Task brief: Write out all the material verbatim, line by line.

Dataset excerpt:
* * * * * * *
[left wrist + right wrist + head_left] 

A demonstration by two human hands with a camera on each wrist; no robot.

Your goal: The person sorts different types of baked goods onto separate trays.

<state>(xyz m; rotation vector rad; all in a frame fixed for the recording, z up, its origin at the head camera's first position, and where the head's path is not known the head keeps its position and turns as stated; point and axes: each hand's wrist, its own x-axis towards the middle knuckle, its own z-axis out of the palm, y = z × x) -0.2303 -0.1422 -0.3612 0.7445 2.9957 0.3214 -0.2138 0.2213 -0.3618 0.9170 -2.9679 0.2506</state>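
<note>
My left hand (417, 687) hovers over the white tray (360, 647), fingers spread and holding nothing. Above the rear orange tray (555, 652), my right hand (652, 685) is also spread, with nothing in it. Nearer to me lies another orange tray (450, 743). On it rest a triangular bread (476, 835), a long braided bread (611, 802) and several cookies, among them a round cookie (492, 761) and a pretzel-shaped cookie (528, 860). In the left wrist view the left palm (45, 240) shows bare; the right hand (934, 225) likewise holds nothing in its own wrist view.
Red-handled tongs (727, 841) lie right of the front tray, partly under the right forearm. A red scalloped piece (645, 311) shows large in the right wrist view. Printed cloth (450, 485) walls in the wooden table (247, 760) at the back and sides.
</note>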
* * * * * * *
Solution to the problem:
[left wrist + right wrist + head_left] 

A demonstration by two human hands with a camera on each wrist; no robot.

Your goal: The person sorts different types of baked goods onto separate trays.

<state>(xyz m; rotation vector rad; all in a frame fixed for the recording, z up, its origin at the head camera's first position, and where the head's path is not known the head keeps its position and turns as stated; point and axes: each hand's wrist, its own x-axis towards the middle knuckle, its own z-axis out of the palm, y = z × x) -0.2303 -0.1422 -0.3612 0.7445 2.9957 0.3214 -0.2138 0.2213 -0.3618 0.9170 -2.9679 0.2506</state>
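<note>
My left hand (417, 687) hovers over the white tray (360, 647), fingers spread and holding nothing. Above the rear orange tray (555, 652), my right hand (652, 685) is also spread, with nothing in it. Nearer to me lies another orange tray (450, 743). On it rest a triangular bread (476, 835), a long braided bread (611, 802) and several cookies, among them a round cookie (492, 761) and a pretzel-shaped cookie (528, 860). In the left wrist view the left palm (45, 240) shows bare; the right hand (934, 225) likewise holds nothing in its own wrist view.
Red-handled tongs (727, 841) lie right of the front tray, partly under the right forearm. A red scalloped piece (645, 311) shows large in the right wrist view. Printed cloth (450, 485) walls in the wooden table (247, 760) at the back and sides.
</note>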

This exercise is now finished.